Korban Mafia Tanah Di Kemang V/12 Jaksel Apresiasi Polda Metro Jaya



Jakarta, Penahitam.com – Presiden Joko Widodo (Jokowi) telah memberikan instruksi kepada Menteri
ATR/BPN, Marsekal TNI (Purn.) Dr. (H.C.) Hadi Tjahjanto, S.I.P., untuk
memberantas mafia tanah tanpa ampun. Karena, selama ini Mafia Tanah sangat
meresahkan masyayu UL ESR Srakat, dengan banyaknya jumlah Korban yang sangat
mengkhawatirkan. 

Rabu (08/03/2023).
Para Mafia Tanah sangat optimis melakukan aksinya karena kroninya sudah masuk ke berbagai lembaga-lembaga pemerintah. Sehingga, mangsa Mafia Tanah bukan
hanya masyarakat biasa, namun juga publik figur hingga pejabat.
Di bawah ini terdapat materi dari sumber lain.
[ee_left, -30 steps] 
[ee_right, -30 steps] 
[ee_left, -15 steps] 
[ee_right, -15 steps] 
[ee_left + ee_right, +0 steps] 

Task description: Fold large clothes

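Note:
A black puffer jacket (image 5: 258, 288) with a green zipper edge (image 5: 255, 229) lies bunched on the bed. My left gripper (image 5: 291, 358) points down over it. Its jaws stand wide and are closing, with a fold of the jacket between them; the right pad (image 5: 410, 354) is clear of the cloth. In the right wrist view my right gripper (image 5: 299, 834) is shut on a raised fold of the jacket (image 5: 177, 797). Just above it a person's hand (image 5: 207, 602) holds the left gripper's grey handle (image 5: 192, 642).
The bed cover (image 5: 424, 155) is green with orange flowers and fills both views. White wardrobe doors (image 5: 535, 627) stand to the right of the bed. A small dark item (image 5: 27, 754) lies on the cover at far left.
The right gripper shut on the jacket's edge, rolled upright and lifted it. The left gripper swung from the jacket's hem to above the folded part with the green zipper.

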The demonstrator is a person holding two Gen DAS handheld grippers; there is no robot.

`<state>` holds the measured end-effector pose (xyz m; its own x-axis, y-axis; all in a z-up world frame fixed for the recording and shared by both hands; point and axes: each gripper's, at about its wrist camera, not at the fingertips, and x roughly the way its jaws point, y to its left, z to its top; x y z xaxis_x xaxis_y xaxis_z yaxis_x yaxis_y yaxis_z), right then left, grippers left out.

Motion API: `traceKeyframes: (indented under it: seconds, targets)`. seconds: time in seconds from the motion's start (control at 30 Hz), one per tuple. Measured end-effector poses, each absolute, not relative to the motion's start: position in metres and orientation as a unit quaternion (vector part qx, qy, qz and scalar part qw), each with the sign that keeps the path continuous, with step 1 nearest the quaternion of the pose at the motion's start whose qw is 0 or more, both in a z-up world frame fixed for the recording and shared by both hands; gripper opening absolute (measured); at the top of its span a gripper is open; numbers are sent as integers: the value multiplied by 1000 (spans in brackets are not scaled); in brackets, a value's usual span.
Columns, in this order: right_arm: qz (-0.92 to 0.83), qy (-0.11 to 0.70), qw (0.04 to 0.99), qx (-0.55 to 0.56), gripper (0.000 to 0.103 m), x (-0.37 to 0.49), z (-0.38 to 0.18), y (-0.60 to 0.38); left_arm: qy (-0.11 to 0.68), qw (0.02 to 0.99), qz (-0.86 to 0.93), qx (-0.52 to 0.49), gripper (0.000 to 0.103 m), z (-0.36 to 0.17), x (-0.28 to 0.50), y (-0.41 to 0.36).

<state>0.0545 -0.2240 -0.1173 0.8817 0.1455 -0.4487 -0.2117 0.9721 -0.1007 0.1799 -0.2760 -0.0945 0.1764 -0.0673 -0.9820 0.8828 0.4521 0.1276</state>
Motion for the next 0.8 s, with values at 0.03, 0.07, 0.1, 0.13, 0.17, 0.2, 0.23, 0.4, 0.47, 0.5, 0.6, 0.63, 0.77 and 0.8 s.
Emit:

Salah satu korbannya adalah Drs. Djohan Effendi, beliau merupakan mantan
Diplomat di Kemenlu RI, pernah menjabat sebagai Kepala Bagian Politik RI untuk Jepang,Jerman,itali dan India pada Tahun 1960 hingga Tahun 1987. Beliau telah
mengabdikan dirinya sebagai Diplomat selama 27 Tahun untuk Negara Republik Indonesia, dan mendapatkan penghargaan “Satyalancana Karya Satya” atas jasa
baktinya kepada pemerintah Republik Indonesia.
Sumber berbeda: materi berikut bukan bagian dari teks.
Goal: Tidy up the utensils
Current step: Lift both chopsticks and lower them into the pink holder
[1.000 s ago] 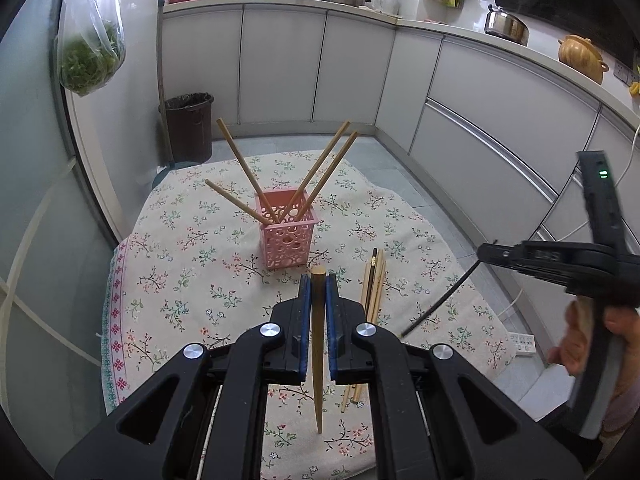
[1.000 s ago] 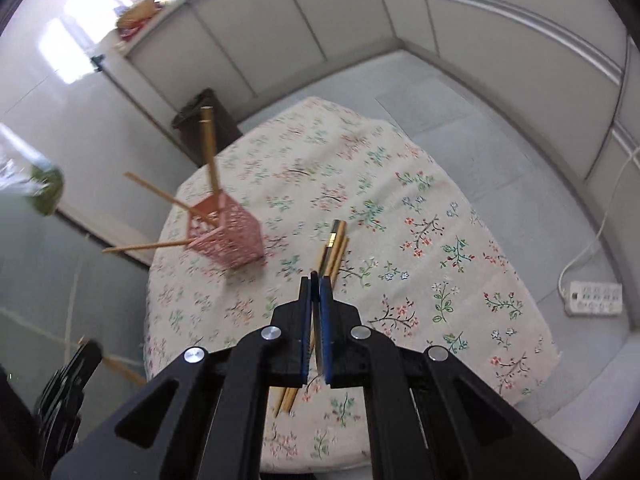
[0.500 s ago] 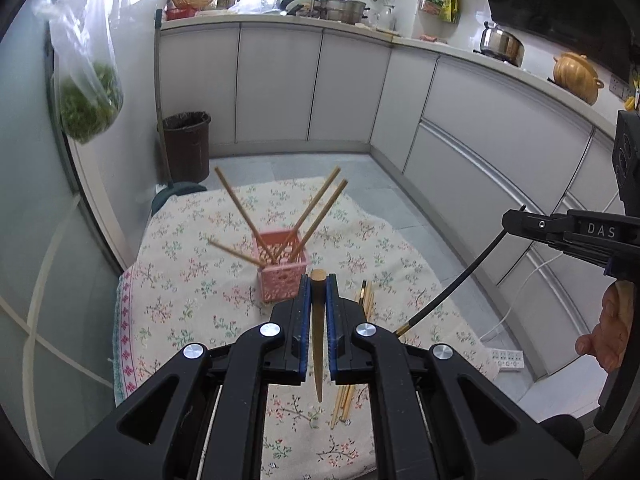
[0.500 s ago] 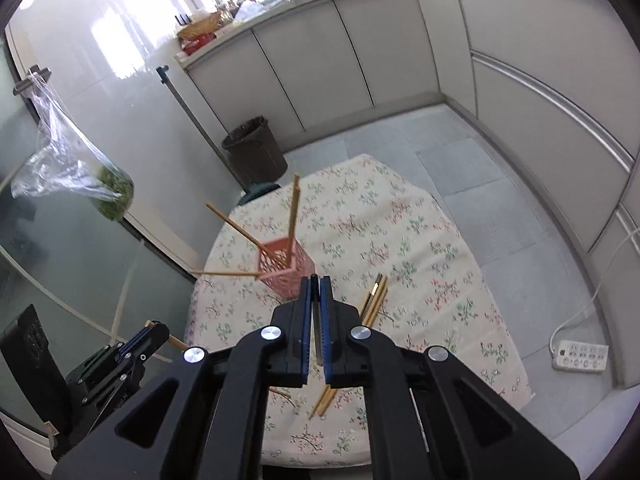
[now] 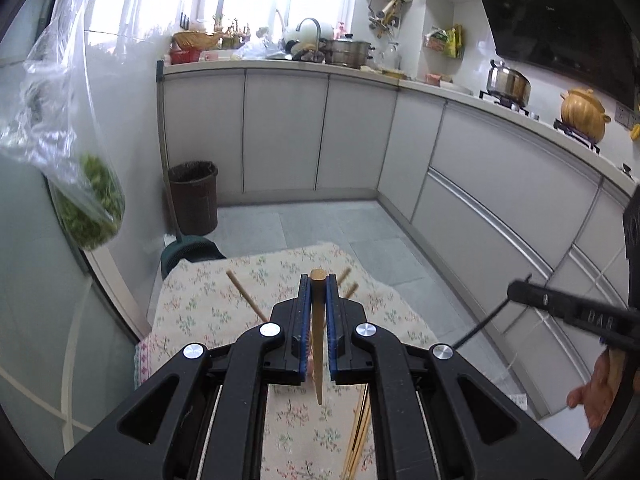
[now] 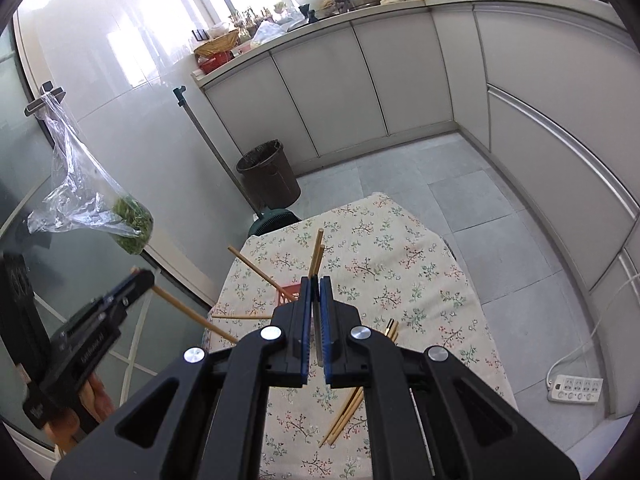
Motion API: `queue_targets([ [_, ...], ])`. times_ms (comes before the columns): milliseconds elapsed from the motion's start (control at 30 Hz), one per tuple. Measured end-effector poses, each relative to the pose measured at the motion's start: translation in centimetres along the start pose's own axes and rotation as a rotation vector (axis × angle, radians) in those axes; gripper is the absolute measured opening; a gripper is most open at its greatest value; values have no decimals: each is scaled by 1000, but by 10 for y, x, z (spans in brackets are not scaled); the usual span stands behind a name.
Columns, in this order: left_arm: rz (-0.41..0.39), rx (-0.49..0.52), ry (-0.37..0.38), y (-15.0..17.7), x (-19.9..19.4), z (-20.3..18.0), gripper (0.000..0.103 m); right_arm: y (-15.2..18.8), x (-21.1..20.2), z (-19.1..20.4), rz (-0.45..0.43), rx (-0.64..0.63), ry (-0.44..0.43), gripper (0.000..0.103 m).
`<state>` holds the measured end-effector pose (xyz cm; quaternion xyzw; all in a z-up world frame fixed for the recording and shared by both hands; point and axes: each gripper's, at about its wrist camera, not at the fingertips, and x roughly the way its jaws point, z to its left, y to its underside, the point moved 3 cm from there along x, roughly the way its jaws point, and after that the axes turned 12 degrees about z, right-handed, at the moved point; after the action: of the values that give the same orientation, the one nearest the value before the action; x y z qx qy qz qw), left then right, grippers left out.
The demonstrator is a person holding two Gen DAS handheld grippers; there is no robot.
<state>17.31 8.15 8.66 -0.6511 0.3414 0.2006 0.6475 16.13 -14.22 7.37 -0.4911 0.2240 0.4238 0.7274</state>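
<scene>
My left gripper is shut on a light wooden chopstick, held high above the table; it also shows in the right wrist view with its chopstick. My right gripper is shut on a dark chopstick, whose black shaft shows in the left wrist view. The pink holder with several chopsticks stands on the floral table, mostly hidden behind my fingers. Loose chopsticks lie on the cloth to its right.
The table has a floral cloth. A dark bin stands by the cabinets. A bag of greens hangs at the left by a glass door. A power strip lies on the floor at the right.
Both grippers have risen and tilted up with their chopsticks. The table and pink holder have dropped low in both views and the holder is now mostly hidden.
</scene>
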Motion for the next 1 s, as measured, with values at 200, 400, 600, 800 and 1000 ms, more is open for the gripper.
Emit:
queue_targets([
  [200,-30,-30,-49,-35,16,9,6,-10,14,-2,17,-5,2,5],
  [400,-21,-86,-89,-48,51,27,7,-15,30,-3,41,-6,11,5],
  [600,75,-147,-58,-34,96,43,15,-16,42,-5,61,-1,10,5],
  [800,35,-181,-63,-22,76,55,16,-19,43,1,56,-2,1,5],
  [1000,-28,-251,-59,-4,34,63,23,-29,41,16,36,-14,-17,5],
])
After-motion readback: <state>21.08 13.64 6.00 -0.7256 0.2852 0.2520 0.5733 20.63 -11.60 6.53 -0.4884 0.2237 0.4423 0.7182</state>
Peristiwa yang menimpanya dimulai pada bulan Juni 2016, ketika pelaku yang
bernama Husin Ali Muhammad menyewa rumah korban Drs. Djohan Effendi yang
terletak di Jalan Kemang V No.12, Mampang Prapatan, Jakarta Selatan. Pelaku Husin
Ali Muhammad meminjam Fotocopy 2 (dua) SHM dari Drs. Djohan Effendi, dengan Modus menurunkan daya listrik dari 23.000 watt ke 6.000 watt.
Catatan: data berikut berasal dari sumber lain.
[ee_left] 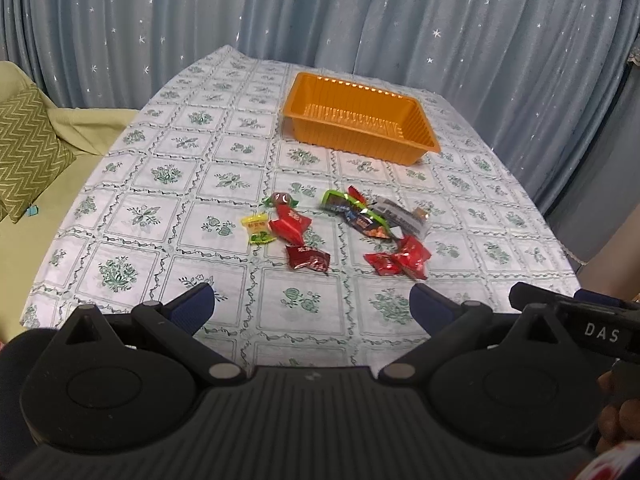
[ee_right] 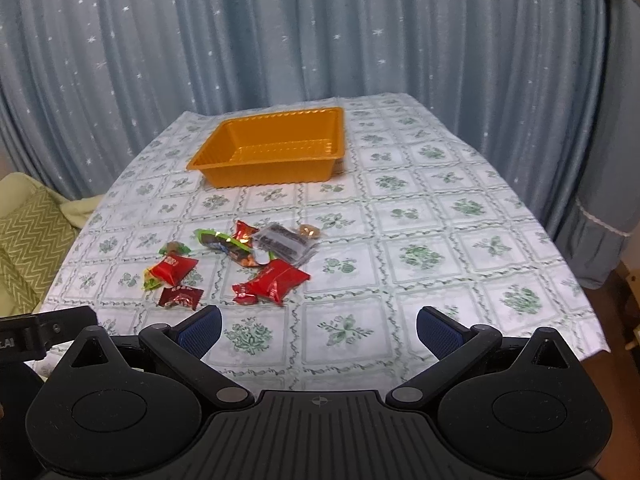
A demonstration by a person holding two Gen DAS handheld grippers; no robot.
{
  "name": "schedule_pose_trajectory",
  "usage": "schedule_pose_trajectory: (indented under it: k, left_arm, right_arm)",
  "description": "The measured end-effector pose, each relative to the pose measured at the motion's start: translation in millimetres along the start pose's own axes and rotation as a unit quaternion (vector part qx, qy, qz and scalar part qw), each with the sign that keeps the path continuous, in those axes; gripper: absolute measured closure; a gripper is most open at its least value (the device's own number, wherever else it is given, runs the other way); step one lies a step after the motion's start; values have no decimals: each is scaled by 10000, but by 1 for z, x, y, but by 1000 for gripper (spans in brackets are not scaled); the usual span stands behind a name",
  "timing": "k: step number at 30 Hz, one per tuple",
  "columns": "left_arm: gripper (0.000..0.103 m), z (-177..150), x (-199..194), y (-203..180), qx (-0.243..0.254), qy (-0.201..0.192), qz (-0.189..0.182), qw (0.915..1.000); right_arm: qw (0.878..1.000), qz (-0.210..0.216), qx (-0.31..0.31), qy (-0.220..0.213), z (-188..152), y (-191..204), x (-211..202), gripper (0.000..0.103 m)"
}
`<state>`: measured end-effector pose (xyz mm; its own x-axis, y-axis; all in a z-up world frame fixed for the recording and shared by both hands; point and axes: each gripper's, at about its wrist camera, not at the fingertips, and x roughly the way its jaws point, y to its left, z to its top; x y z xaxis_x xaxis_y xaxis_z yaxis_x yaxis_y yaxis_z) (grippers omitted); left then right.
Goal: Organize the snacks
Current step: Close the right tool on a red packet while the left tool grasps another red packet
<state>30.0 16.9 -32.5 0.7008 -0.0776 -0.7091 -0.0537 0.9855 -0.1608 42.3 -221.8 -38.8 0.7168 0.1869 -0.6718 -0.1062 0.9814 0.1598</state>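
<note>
Left wrist view: my left gripper (ee_left: 312, 304), fingers spread, hovers over the tablecloth (ee_left: 132, 184); wrapped snacks (ee_left: 336, 232) lie scattered near the orange tray (ee_left: 420, 136), nothing visible inside it.
Right wrist view: my right gripper (ee_right: 318, 330), fingers likewise spread and holding nothing; snacks (ee_right: 240, 260) left of centre, tray (ee_right: 256, 176) beyond them.

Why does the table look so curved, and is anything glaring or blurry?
Left wrist view: fisheye bends the tablecloth edges; light glints along the orange tray far rim. Right wrist view: same bulge, curtain folds bow; foil snack wrappers catch small highlights, print unreadable.
</note>
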Motion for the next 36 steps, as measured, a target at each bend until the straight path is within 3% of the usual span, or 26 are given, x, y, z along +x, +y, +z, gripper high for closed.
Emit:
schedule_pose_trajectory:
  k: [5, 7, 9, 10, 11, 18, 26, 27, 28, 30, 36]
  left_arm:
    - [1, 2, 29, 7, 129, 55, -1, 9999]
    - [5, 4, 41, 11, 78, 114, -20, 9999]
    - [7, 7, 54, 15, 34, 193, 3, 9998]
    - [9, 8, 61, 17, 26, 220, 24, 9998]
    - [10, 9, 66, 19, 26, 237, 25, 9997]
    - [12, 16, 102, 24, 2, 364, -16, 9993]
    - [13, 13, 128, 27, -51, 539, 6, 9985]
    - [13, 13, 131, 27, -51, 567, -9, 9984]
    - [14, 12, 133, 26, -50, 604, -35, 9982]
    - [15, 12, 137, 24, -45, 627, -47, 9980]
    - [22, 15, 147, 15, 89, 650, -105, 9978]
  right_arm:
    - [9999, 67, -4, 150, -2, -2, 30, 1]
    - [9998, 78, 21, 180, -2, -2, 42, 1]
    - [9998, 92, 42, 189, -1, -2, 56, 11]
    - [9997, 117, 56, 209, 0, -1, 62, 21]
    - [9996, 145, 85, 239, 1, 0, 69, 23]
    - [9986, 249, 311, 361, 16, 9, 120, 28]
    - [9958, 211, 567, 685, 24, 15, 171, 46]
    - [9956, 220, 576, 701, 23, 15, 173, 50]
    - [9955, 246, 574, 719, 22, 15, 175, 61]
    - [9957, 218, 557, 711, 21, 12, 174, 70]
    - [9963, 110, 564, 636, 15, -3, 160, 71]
Setelah dipinjamkan, Husin Ali Muhammad menghubungi Drs. Djohan Effendi kembali dengan dalih bahwa untuk menurunkan daya listrik harus menggunakan
SHM asli. 
Pada mulanya, korban tidak percaya, namun pelaku Husin Ali Muhammad
membawa Petugas berseragam PLN Palsu yakni Sdr. Fauzi (DPO) untuk dengan
meyakinkan korban.
Setalah itu pada 12 Juli 2016, korban dengan terpaksa bersedia meminjamkan kedua sertifikat asli yang diminta pelaku dan menunggu di teras rumahnya, setelah
1 jam kemudian pelaku mengembalikan kedua SHM milik Korban yang ternyata telah dipalsukan.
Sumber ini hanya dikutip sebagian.